Report each line of the records below that uses the word "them".

Recorded data
---
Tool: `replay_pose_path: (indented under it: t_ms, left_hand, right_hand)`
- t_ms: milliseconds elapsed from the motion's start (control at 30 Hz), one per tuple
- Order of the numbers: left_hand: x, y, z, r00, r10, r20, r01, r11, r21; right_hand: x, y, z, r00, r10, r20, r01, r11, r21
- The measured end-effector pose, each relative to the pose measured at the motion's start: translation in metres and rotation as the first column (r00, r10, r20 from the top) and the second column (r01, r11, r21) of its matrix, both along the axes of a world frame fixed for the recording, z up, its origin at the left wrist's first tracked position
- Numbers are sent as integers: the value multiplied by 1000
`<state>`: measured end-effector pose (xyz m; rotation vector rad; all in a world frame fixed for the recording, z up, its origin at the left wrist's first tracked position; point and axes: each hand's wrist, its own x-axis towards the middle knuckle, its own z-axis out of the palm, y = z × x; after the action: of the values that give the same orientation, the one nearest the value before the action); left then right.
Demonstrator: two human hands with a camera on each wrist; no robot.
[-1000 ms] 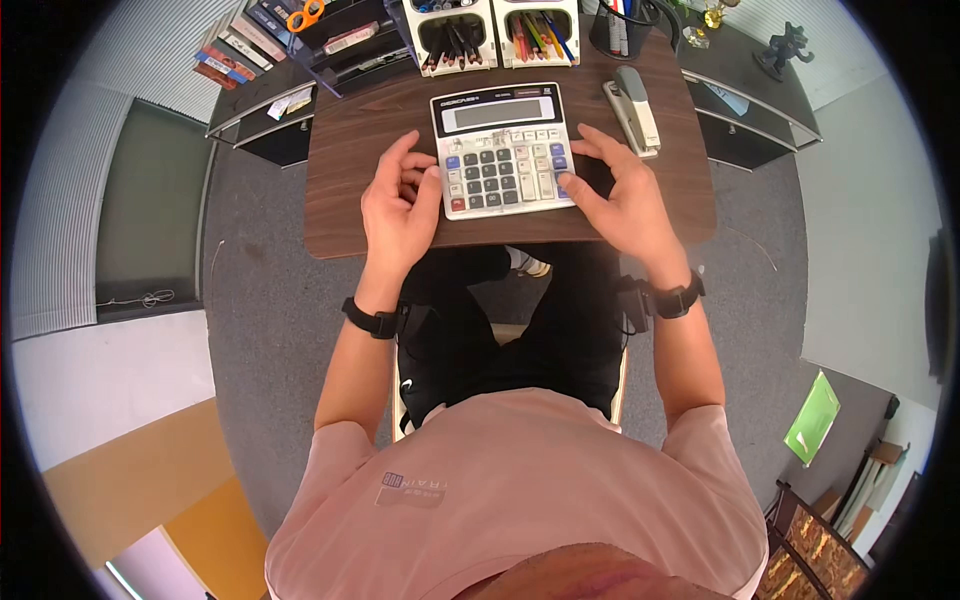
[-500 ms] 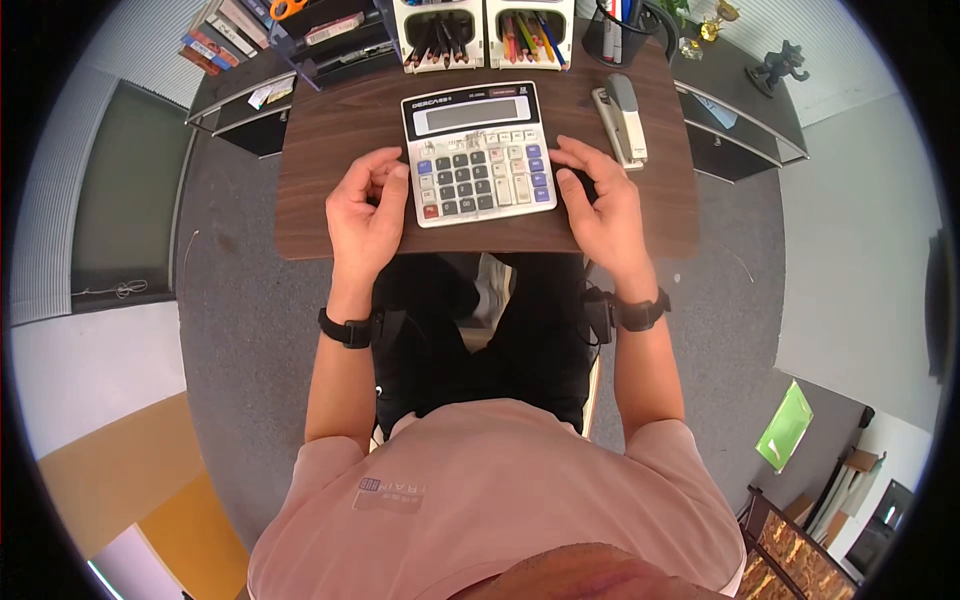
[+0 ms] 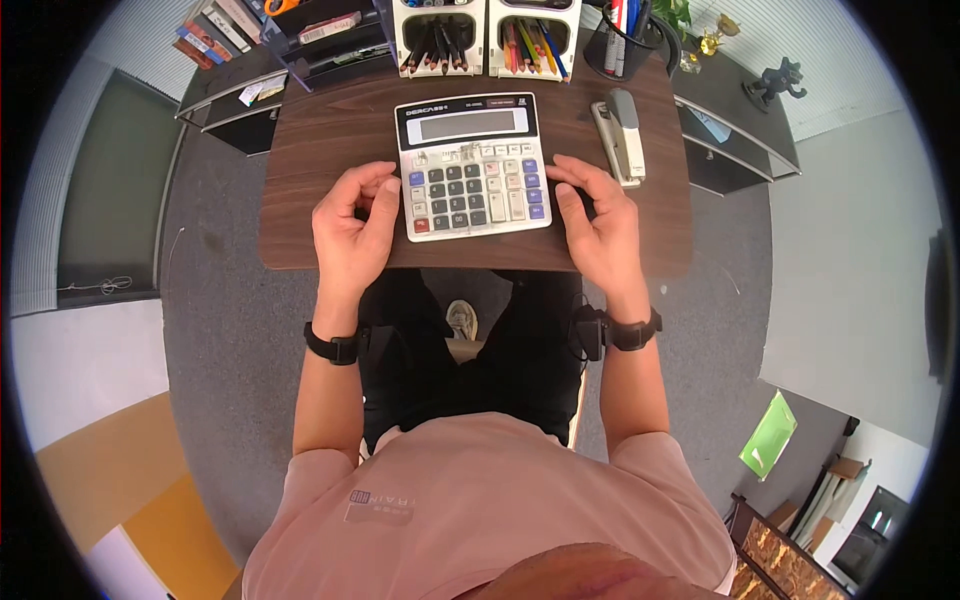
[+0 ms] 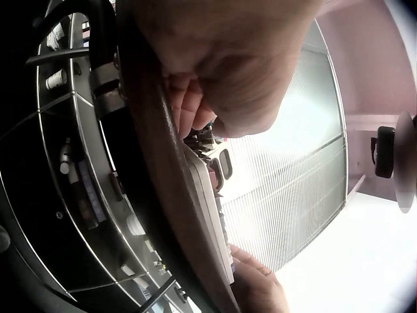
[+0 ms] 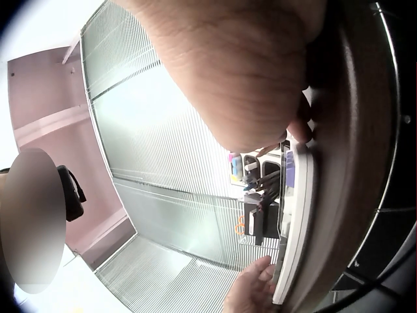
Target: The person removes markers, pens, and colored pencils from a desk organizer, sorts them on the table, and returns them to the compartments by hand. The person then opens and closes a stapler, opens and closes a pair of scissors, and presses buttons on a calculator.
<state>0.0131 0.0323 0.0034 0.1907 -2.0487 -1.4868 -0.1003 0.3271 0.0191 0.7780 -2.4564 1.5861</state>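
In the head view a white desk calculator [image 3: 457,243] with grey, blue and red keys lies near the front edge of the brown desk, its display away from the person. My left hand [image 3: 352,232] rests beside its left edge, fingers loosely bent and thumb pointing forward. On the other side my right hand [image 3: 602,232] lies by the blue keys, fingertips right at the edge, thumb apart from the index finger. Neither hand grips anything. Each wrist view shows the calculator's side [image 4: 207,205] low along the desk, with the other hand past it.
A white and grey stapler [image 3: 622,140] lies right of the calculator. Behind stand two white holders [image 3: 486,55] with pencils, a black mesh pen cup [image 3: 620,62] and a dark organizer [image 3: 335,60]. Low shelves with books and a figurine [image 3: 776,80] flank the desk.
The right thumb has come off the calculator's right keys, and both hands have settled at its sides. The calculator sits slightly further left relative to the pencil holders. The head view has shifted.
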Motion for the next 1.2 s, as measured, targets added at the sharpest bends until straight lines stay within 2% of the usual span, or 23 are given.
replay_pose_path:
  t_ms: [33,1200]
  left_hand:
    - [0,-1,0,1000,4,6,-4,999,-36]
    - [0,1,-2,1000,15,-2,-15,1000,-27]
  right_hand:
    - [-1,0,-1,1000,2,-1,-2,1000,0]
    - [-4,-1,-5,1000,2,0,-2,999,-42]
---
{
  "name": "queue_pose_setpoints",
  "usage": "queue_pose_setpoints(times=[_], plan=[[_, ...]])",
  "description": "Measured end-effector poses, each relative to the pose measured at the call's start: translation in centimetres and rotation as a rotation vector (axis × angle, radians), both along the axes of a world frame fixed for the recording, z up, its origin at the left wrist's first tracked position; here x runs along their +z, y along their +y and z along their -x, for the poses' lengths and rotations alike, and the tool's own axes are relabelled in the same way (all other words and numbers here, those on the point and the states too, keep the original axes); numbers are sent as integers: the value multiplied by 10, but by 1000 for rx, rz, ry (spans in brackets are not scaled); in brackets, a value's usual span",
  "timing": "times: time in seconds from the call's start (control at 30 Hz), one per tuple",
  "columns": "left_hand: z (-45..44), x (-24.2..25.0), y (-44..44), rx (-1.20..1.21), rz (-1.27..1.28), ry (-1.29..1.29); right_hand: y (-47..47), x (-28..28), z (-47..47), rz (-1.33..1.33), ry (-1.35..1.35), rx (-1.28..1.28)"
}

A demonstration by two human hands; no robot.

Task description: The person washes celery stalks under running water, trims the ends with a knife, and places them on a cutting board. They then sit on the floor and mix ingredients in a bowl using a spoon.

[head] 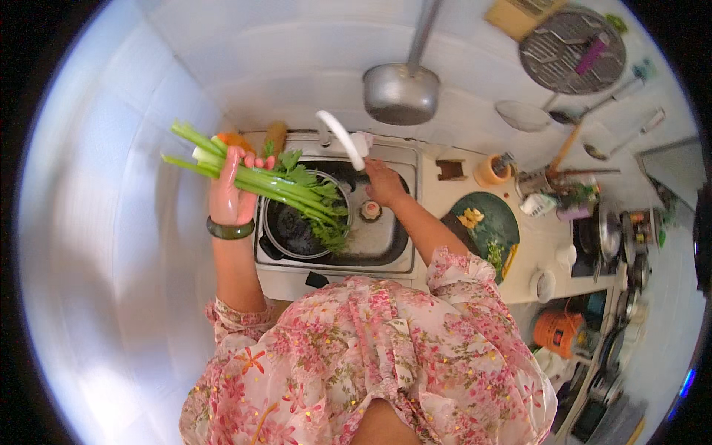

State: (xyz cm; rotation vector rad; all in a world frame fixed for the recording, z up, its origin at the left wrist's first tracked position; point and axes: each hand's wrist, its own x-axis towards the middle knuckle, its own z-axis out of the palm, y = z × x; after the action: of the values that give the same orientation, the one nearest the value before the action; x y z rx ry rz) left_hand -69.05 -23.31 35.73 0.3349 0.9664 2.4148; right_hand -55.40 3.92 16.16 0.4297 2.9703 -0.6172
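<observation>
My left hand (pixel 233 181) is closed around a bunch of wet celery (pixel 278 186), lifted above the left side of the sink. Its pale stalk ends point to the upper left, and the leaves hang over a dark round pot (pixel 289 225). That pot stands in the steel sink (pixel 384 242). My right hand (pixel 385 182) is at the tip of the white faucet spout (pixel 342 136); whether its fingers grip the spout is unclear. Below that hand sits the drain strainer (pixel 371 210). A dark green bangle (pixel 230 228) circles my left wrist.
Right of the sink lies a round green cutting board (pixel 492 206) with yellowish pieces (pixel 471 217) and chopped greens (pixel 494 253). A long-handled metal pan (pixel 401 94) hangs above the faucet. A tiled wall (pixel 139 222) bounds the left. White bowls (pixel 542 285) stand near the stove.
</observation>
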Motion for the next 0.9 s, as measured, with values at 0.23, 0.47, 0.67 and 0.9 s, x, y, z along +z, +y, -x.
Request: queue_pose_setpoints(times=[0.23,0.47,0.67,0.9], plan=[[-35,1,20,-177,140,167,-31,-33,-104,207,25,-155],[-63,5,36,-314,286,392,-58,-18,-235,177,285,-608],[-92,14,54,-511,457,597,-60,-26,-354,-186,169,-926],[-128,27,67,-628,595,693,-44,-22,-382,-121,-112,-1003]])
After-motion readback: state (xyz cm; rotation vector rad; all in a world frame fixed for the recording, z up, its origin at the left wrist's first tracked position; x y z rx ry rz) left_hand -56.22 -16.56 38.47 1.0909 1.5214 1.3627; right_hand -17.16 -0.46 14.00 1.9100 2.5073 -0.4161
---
= ANSWER SECTION =
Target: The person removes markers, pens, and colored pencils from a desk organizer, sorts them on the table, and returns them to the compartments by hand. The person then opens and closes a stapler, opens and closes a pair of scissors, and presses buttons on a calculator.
Task description: The person washes celery stalks under running water, trims the ends with a knife, and places them on a cutting board. They then sit on the floor and mix ingredients in a bowl using a spoon.

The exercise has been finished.